Bagni di Masino, «le risorse ci sono»
Il presidente Roberto Maroni in visita a Val Masino

Bagni di Masino, «le risorse ci sono»

Garanzie da Maroni - E ora al lavoro per un accordo con Provincia, enti locali, associazioni di categoria e privati. Obiettivo riaprire la stazione termale, dare ossigeno alla struttura e rilanciare il turismo in tutta la valle

Un patto con la Regione per il rilancio delle terme. Un patto da stringere entro ottobre, quando la Regione lancerà dalla Valtellina l’ “anno della montagna”. Il presidente Maroni propone un accordo di programma fra Regione, Provincia, enti locali, associazioni di categoria e privati con l’obiettivo di dare ossigeno alla stazione termale, ma anche all’intero indotto turistico della vallata e della provincia di Sondrio. Questo il desiderio espresso dal governatore Roberto Maroni che ieri ha simbolicamente teso la mano alle istituzioni locali presenti al convegno organizzato dalla Comunità montana di Morbegno che si è tenuto proprio nel centro termale dei Bagni Masino riaperto per l’occasione dopo due anni di chiusura al pubblico.

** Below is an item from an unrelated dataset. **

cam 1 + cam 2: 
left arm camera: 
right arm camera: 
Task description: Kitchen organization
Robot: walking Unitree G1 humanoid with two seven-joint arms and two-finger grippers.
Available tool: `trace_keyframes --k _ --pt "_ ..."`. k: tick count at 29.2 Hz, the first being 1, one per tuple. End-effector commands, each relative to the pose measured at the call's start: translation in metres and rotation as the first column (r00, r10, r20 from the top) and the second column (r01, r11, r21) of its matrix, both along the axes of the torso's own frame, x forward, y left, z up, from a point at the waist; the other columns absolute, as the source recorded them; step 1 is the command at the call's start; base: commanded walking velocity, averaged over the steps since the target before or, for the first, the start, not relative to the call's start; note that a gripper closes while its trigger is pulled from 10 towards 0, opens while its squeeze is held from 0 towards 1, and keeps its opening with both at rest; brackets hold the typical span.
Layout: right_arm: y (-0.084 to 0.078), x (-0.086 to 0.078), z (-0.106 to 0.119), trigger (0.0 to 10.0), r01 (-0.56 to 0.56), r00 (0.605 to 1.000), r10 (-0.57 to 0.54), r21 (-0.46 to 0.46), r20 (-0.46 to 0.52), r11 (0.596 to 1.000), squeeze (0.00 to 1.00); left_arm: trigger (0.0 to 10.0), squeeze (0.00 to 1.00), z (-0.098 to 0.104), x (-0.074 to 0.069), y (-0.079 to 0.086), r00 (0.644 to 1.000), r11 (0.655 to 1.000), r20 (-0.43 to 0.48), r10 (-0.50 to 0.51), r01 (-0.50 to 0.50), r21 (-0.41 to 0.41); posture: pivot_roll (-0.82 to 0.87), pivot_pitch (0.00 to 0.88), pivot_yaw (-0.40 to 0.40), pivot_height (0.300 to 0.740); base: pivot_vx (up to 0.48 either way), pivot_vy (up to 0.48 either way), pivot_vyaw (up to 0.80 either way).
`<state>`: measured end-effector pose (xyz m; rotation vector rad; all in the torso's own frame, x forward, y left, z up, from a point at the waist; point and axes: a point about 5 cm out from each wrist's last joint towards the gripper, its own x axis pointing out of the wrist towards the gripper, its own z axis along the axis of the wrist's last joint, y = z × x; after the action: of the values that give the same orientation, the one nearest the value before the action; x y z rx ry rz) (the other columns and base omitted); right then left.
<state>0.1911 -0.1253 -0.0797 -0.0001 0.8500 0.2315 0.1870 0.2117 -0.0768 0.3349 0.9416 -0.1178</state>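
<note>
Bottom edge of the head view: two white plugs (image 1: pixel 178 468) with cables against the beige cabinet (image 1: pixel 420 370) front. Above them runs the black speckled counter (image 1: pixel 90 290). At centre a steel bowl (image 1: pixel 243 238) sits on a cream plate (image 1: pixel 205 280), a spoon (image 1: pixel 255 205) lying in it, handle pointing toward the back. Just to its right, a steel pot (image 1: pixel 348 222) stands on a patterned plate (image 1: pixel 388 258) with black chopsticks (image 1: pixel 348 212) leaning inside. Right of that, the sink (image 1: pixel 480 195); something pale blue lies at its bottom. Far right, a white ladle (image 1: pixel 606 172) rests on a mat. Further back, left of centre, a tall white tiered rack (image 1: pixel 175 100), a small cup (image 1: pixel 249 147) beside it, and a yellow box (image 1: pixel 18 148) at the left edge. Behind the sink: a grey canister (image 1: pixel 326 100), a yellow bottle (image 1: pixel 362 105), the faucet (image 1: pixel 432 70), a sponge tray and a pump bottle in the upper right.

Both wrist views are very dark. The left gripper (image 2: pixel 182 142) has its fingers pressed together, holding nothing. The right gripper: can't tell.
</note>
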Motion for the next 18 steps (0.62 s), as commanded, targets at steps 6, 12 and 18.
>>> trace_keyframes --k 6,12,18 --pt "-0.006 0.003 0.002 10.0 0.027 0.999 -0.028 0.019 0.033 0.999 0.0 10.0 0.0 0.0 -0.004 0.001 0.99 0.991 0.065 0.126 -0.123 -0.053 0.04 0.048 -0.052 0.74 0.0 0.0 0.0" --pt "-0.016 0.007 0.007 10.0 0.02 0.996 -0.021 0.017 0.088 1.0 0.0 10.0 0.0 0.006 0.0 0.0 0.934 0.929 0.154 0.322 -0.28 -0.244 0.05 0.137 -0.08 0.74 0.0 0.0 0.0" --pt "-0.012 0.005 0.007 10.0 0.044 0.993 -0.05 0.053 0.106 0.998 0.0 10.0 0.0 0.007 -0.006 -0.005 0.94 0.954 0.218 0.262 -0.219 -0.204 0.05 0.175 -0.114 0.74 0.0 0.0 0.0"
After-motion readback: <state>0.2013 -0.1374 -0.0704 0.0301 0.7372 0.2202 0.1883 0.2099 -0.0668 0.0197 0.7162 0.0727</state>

Il presidente ha speso la parola a favore della riqualificazione delle terme e del territorio circostante e ha ribadito più volte che le risorse per farle ripartire « ci sono». Servono però le idee e un progetto concreto necessario e imprescindibile per attrarre i finanziamenti regionali, «che non elargiamo a pioggia – ha rimarcato Maroni – ma, come sempre, sono indirizzati a progetti reali, capaci di stupirci. Ci vuole un’idea, una proposta di investimento per la valorizzazione del territorio. La basi in Val Masino ci sono per pensare a una proposta turistica di rilancio delle terme, una struttura che un secolo fa aveva una vocazione e un senso che oggi è cambiato e che si deve evolvere come è successo ad esempio a San Pellegrino, le cui terme dopo la chiusura sono ripartite e oggi funzionano».

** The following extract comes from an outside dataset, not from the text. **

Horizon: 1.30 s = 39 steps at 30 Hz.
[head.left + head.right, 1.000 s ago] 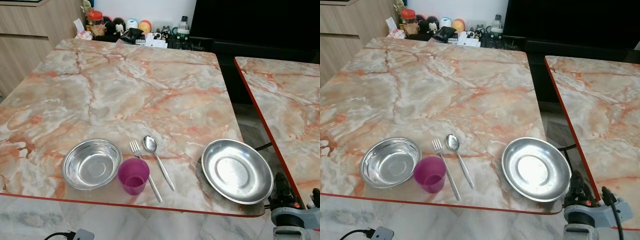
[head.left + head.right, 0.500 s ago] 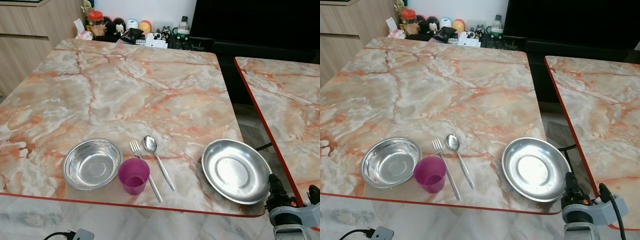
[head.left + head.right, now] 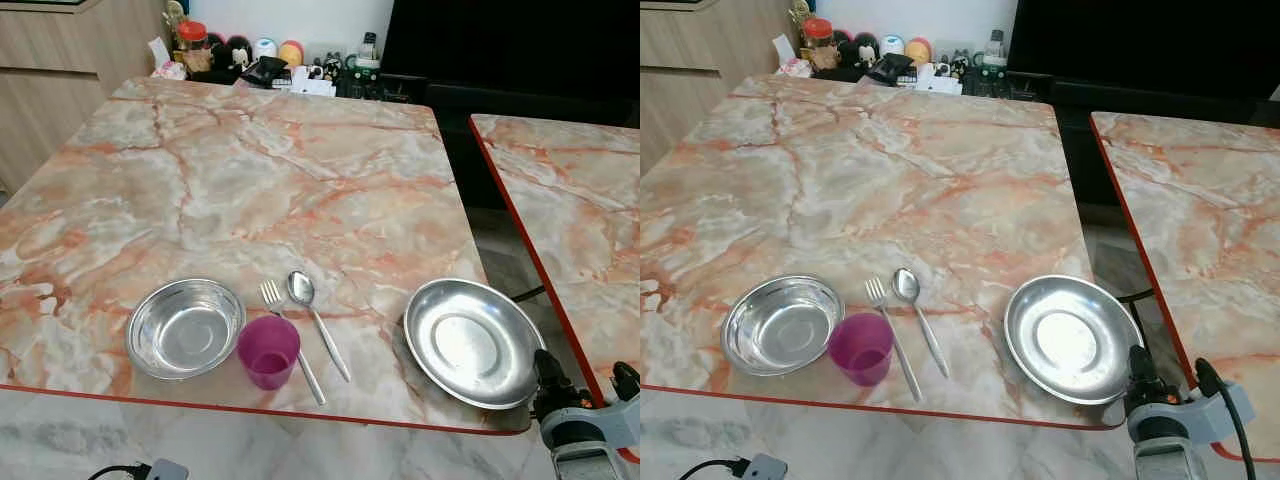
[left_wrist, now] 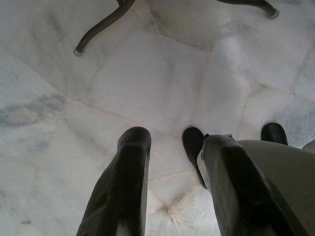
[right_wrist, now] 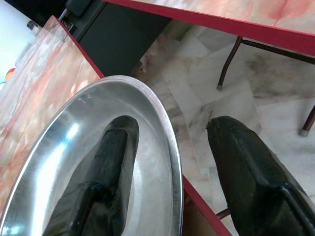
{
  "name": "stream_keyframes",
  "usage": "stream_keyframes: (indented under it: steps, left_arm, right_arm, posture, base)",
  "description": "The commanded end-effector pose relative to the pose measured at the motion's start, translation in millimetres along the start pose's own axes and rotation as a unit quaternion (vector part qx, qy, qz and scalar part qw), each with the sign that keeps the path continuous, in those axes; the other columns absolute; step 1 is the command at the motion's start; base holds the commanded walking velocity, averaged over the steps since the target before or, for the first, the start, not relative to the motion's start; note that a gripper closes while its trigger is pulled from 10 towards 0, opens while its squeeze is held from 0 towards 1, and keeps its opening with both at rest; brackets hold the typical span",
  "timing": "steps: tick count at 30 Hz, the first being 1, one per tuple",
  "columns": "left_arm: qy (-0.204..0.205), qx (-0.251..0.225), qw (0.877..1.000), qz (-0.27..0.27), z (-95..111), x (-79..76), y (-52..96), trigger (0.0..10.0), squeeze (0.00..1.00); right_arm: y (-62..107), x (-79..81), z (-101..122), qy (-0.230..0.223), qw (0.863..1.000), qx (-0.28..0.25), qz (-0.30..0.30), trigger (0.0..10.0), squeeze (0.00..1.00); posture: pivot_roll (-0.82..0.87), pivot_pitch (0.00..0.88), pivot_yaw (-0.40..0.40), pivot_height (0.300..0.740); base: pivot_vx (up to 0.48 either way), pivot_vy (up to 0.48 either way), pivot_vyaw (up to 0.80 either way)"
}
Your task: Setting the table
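My right gripper (image 5: 170,147) has crept in toward the near right corner of the marble table (image 3: 280,190) since a second ago, and its fingers now straddle the rim of the steel plate (image 3: 473,343). They are spread apart: one black finger (image 5: 106,167) lies over the plate's shiny inside, the other (image 5: 246,167) hangs outside it, past the table's red edge, above the floor. I cannot tell whether either finger touches the metal. From my head, the plate's near rim hides much of that gripper. Left of the plate lie a spoon (image 3: 315,320) and fork (image 3: 290,340), then a purple cup (image 3: 267,351) touching a steel bowl (image 3: 185,328). My left gripper (image 4: 170,162) hangs idle, fingers parted, over the pale floor tiles.
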State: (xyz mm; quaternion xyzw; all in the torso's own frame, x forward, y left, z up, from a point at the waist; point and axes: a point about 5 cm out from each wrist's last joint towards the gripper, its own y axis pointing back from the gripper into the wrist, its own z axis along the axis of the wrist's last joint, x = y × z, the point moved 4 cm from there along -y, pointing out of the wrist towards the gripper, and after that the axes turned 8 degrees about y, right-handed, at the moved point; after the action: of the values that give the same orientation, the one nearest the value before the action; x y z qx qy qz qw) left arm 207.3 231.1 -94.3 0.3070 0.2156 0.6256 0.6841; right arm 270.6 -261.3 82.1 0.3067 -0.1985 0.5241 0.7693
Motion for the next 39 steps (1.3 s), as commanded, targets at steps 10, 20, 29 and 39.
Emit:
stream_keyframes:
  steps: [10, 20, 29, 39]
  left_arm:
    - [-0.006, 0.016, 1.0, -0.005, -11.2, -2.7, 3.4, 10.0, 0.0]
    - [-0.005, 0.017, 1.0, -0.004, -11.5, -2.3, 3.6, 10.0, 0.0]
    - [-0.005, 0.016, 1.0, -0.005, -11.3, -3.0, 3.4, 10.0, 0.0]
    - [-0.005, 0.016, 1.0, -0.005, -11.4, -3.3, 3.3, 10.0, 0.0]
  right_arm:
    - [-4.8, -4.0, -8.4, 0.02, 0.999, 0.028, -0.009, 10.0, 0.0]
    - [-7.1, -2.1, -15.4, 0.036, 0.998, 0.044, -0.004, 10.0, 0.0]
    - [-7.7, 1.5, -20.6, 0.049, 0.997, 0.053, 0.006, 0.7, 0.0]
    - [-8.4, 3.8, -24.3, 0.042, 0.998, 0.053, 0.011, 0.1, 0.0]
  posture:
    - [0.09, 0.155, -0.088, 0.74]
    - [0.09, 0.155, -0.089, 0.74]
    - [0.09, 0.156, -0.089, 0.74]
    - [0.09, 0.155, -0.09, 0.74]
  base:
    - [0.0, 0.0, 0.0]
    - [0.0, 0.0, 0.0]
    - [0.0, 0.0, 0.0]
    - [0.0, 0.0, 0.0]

La palla quindi passa alla Val Masino, «siete voi che dovete darmi un progetto- ha sottolineato il governatore-. L’iniziativa deve partire dal sindaco che chiede alla Regione di costituire un accordo programma con queste finalità. Poi le risorse si trovano». Settimana prossima la giunta sarà impegnata nell’approvazione dell’assestamento di bilancio «e stabiliremo quali risorse saranno dirottate nel secondo semestre dell’anno: ci sono diverse decine di milioni di euro che abbiamo risparmiato perché siamo virtuosi, queste risorse verranno messe in un fondo a disposizione delle buone idee e lo strumento adatto a metterle a frutto è l’accordo di programma fra enti pubblici, coinvolgendo anche i privati per valorizzare questo immobile». Prima dell’accordo ci sarà bisogno di un gruppo di lavoro che faccia sedere al medesimo tavolo Regione, Provincia, Cm, Comune, associazioni di categoria Ersaf, privati che, insieme, dovranno sviluppare progetto per il futuro delle terme, avendo ben chiari gli obiettivi di potenziamento e rinnovamento del turismo di montagna. «Prima arriva il progetto, prima arrivano le risorse per sostenerlo. Stiamo pensando di lanciare l’anno della montagna della Lombardia dove riunire gli interventi specifici a favore della montagna. Lo lanceremo a ottobre, potremmo farlo dalla Valtellina e questo potrebbe essere l’occasione per firmare l’accordo di programma per le terme dei Bagni».